----- Data in this exercise -----

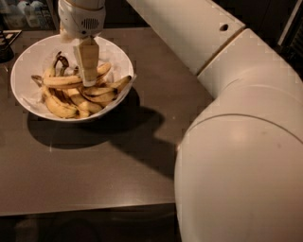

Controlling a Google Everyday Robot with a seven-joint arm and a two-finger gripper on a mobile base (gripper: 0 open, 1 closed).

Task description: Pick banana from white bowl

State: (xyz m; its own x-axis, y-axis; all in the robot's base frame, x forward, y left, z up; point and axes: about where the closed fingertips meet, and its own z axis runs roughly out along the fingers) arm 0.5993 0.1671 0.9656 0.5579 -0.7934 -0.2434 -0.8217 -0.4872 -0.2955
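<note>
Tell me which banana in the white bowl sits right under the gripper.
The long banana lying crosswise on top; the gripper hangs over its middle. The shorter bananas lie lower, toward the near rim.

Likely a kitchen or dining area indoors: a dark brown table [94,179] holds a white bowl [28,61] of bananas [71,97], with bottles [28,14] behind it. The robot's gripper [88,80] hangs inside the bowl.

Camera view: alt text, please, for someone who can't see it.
The claw hangs in the white bowl, its tip at the banana topping the pile. The bowl sits on a dark table; the robot's arm fills the right.
</note>
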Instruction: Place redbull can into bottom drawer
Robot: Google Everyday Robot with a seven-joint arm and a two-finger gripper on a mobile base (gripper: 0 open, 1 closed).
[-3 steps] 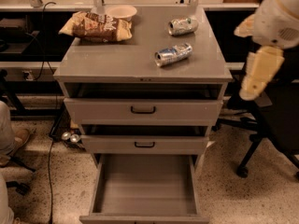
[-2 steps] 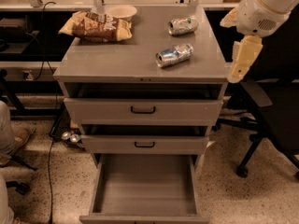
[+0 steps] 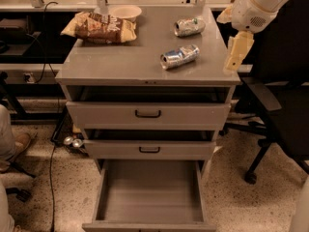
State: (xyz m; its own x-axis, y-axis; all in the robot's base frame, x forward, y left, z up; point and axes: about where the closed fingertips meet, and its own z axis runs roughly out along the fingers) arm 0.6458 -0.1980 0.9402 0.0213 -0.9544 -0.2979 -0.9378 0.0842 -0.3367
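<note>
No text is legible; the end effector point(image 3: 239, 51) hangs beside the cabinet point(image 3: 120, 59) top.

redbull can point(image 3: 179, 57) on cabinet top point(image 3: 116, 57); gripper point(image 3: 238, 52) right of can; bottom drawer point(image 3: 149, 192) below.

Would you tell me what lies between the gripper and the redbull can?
Only bare cabinet top separates the gripper, at the top's right edge, from the redbull can, per the camera view.

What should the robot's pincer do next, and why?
Probably move the pincer in over the cabinet top toward the redbull can. The can lies on its side, not held, the pincer hangs beside the top's edge, and the bottom drawer is already open.
</note>
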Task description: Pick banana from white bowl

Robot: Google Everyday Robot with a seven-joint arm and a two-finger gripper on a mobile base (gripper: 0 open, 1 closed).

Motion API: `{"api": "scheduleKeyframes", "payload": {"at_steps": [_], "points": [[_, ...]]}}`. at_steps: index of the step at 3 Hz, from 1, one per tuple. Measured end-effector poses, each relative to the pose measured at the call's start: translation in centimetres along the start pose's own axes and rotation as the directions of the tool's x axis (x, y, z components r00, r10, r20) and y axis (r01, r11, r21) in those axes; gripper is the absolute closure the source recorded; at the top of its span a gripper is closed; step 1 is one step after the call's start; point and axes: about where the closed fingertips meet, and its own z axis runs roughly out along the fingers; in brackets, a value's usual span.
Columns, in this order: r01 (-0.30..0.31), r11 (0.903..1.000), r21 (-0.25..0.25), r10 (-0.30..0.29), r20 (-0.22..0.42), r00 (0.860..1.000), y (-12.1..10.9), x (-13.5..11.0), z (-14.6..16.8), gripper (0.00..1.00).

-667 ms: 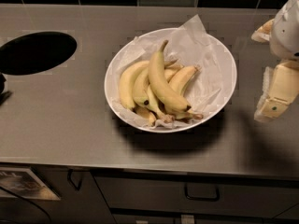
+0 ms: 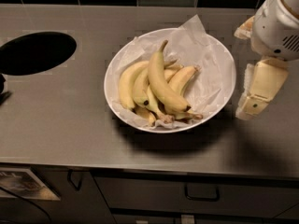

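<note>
The banana (image 2: 162,84), long, curved and yellow with a slender stem pointing to the back, lies on top of several shorter, paler bananas (image 2: 131,84). They rest in the white bowl (image 2: 108,85), which is lined with crinkled white paper (image 2: 198,38) and sits in the middle of the counter. My gripper (image 2: 241,73) hangs at the right, just outside the bowl's right rim. Its cream fingers (image 2: 259,90) stand apart with nothing between them. It touches neither the bowl nor the banana.
The bowl stands on a grey steel counter (image 2: 60,120). A dark round hole (image 2: 35,52) is cut in the counter at the far left. Black tiles run along the back wall. Cabinet drawers with handles (image 2: 202,192) sit below the front edge.
My gripper has moved a little to the left, closer to the bowl's right rim. The bowl and the bananas have not moved.
</note>
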Motion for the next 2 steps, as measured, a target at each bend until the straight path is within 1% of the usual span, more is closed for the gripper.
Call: {"api": "scheduleKeyframes", "payload": {"at_steps": [1, 2], "points": [[0.051, 0.9986, 0.012, -0.052, 0.079, 0.996, 0.0, -4.69, -0.52, 0.0], [0.051, 0.9986, 0.012, -0.051, 0.079, 0.996, 0.0, -4.7, -0.52, 0.0]]}}
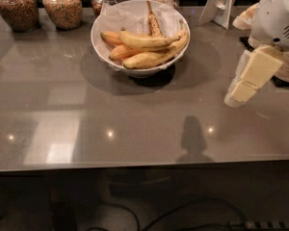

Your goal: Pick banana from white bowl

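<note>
Your gripper (236,95) hangs at the right edge of the view, above the grey tabletop (135,124), angled downward from the white arm housing (279,18) behind it. You cannot tell from here whether it is open or closed, and nothing shows in its grasp.

The white bowl (95,40) sits well apart from the gripper, off to its left in the view and farther back on the table. Crumpled white paper (123,14) lines it. The banana (144,41) you are after lies across the top of the pile, plump, bright yellow and gently curved, its dark stem tip pointing toward the gripper's side of the bowl. Just below it, on the side nearer the gripper, a longer, more curved banana (154,57) follows the rim. Two orange-tinged bananas (111,37) are tucked at the far side from the gripper, and a brown-flecked one (154,23) leans up against the back wall.

Beyond the bowl, farther from the gripper, four glass jars (62,5) of dry goods stand in a row along the back edge. Behind the gripper and slightly left stands a white folded stand (221,4), with off-white dishes (243,19) just beside the arm housing.

Near the gripper, closer to the table's front edge, a dark shadow (195,138) shows on the glossy top
</note>
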`<state>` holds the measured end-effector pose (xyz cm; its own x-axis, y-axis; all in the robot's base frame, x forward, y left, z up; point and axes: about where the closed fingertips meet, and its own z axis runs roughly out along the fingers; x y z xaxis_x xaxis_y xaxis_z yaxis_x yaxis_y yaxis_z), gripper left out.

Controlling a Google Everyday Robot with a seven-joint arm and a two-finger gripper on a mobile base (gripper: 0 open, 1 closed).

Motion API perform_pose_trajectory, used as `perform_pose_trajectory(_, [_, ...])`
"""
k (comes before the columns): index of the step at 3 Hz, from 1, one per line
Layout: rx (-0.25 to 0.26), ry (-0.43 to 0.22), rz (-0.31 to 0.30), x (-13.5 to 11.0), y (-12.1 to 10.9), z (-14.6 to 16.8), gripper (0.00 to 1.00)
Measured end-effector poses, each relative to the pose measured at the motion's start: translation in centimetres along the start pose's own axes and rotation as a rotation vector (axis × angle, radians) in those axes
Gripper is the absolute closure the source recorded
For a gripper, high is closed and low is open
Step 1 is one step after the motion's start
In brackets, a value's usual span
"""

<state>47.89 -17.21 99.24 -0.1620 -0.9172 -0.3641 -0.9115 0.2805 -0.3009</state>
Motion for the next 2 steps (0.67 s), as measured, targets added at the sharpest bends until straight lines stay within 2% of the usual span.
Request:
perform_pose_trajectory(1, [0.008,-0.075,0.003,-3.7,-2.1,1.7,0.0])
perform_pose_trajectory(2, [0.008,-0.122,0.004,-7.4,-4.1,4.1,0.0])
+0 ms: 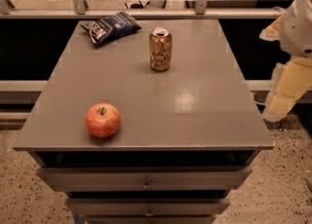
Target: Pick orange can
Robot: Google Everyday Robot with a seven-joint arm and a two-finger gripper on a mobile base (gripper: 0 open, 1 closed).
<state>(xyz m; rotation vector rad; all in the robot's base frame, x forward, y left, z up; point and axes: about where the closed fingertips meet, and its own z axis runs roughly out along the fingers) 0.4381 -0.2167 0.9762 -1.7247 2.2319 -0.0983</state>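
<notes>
The orange can (160,49) stands upright on the grey table top (195,101), toward the back and near the middle. It is copper-orange with pale script and a silver top. My gripper (283,94) hangs at the far right of the view, beyond the table's right edge and well away from the can, at about table height. It holds nothing that I can see. The white arm (298,23) rises above it.
A red-orange apple (102,120) sits near the table's front left. A dark blue chip bag (110,27) lies at the back left. Drawers (146,179) are below the table top. A railing (146,11) runs behind the table.
</notes>
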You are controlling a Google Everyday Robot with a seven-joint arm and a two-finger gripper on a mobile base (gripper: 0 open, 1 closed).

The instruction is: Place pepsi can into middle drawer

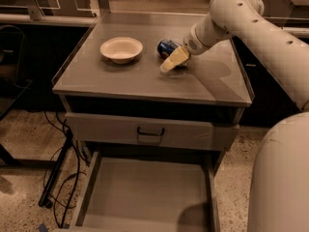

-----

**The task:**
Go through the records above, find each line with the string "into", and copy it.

**Your response:**
Instruction: Place redbull can into bottom drawer
The instruction is: Place pepsi can into middle drawer

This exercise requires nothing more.